Re:centralized = fault-tolerant? (Score:4, Insightful)
With a centralised controller the problem is much easier. One program running on one CPU decides how to reconfigure the network. This can be faster and possibly find a better solution.
I can see how centralizing the control can be easier. But if the history of Internet networking has taught us anything, we should expect somebody to come up with a more clever distributed algorithm (perhaps building on OpenFlow) that will make SDN's a footnote in history while the problem gets distributed out to the network nodes again, making it more resilient.
That's not to say that trading off resiliency for performance today isn't worthwhile in some applications.
Re: (Score:2)
ut if the history of Internet networking has taught us anything, we should expect somebody to come up with a more clever distributed algorithm
The internet has moved from centralized to decentralized to centralized again. It is not the case that it has moved one-directionally towards a distributed system. Currently big parts of the internet are centrally managed (e.g. SuperDNS/GoogleDNS, IBGP, MPLS routing, most of network provisioning).
Current view is that centralizing BGP would be a "good thing" (TM).
Re: (Score:2)
There may be a move to concentrate traffic in fewer large networks, but that's not the same as the Internet getting more central management.
Re: (Score:2)
but DNS is just as distributed as always
Google DNS is centralized.
BGP *is* somewhat centralized, as it always was
The change is that now many organizations drop centrally computed routing tables on the routers as opposed to the OSPF+manual tweaks that used to dominate before.
Re: (Score:2)
Google DNS is centralized.
Well, yes. Every network has "centralized DNS" it's how DNS operates. That this is a sudden and startling discovery to you indicates nobody should listen to you.
The change is that now many organizations drop centrally computed routing tables on the routers
That's always been relatively common. Especially if you have only one or two peers, dynamically learning the entire Internet routing table was a massive waste of resources. Many holders of a single class-C run BGP to advertise their route, not to learn routes. They default out, and advertise, so that their block is reachable if a link goes dow
Re: (Score:2)
It is clear you do not know what Google DNS is.

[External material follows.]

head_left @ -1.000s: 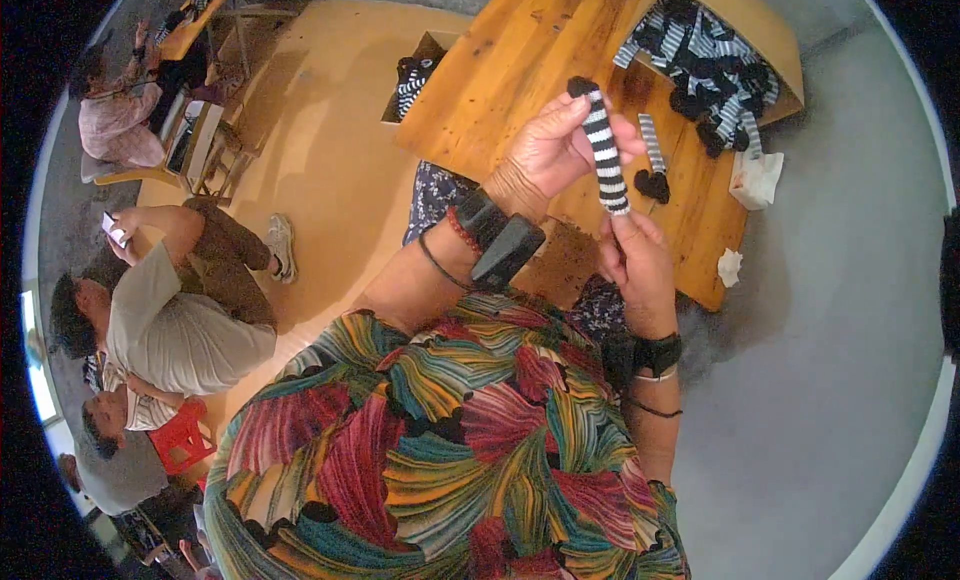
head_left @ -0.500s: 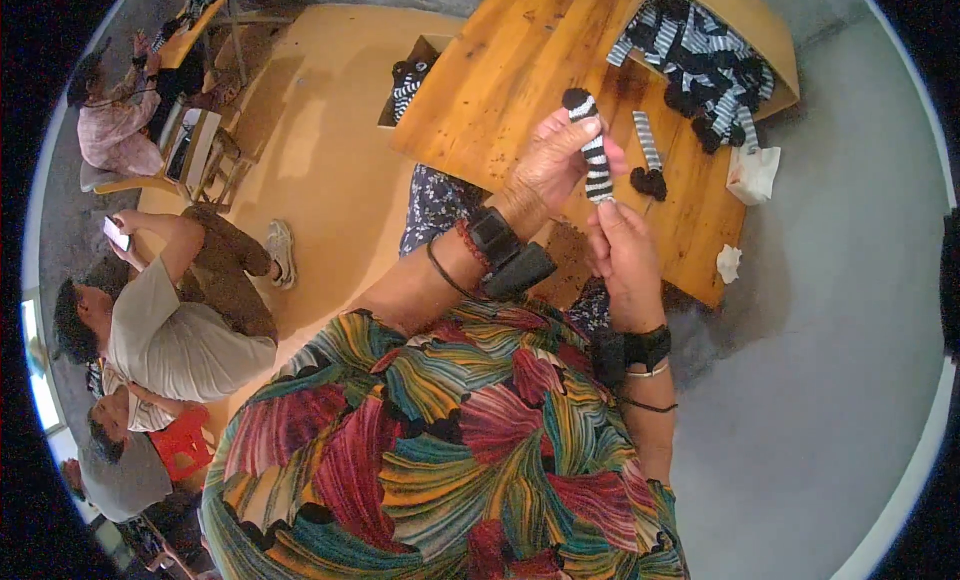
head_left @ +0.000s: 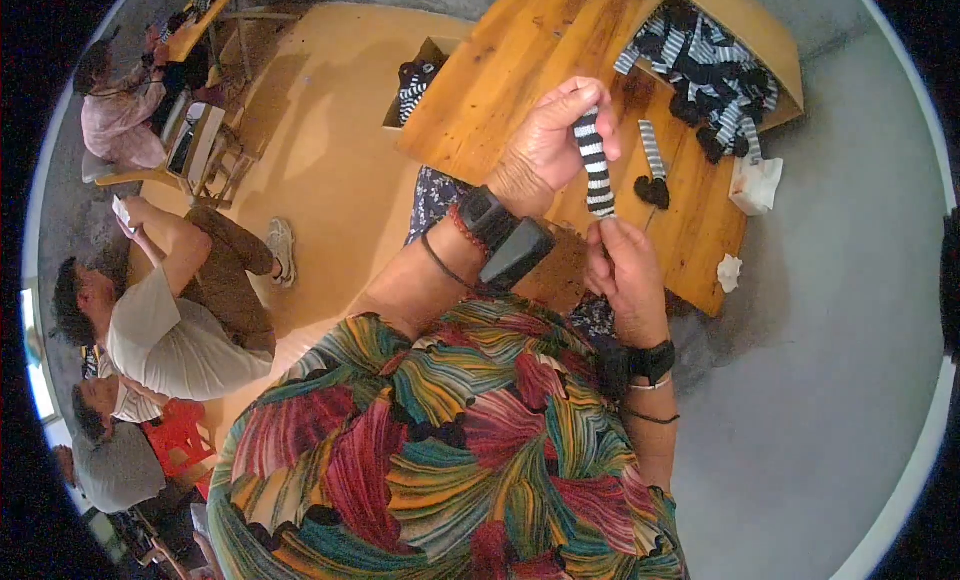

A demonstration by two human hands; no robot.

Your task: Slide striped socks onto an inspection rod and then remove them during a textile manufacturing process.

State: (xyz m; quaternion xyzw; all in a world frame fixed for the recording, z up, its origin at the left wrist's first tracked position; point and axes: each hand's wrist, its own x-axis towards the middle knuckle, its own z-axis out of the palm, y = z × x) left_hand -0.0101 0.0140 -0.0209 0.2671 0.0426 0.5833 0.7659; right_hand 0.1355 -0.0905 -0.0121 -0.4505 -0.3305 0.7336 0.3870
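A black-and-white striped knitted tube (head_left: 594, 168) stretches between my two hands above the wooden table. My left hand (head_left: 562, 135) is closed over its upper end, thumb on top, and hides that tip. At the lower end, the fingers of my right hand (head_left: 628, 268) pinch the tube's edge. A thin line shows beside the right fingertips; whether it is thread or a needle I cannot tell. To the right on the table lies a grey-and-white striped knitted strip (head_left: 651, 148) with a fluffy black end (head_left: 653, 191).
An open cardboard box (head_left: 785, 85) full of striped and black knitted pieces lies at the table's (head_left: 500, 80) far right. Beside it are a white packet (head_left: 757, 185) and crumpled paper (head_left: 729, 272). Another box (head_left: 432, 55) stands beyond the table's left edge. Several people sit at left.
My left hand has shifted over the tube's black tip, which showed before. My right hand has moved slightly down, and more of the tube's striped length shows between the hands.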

It is not the DNS that serves the "google network" but a global provider of DNS services for all and people are encouraged to use it instead of their local DNS. This makes your comment
That this is a sudden and startling discovery to you indicates nobody should listen to you
rather ironic.
That's always been relatively common. Especially if you have only one or two peers, dynamically learning the entire Internet routing table was a massive waste of resources.
I'm talking AS level organizations including internal routers as well as border routers.
Re: (Score:2)
It is clear you do not know what Google DNS is. It is not the DNS that serves the "google network" but a global provider of DNS services for all and people are encouraged to use it instead of their local DNS.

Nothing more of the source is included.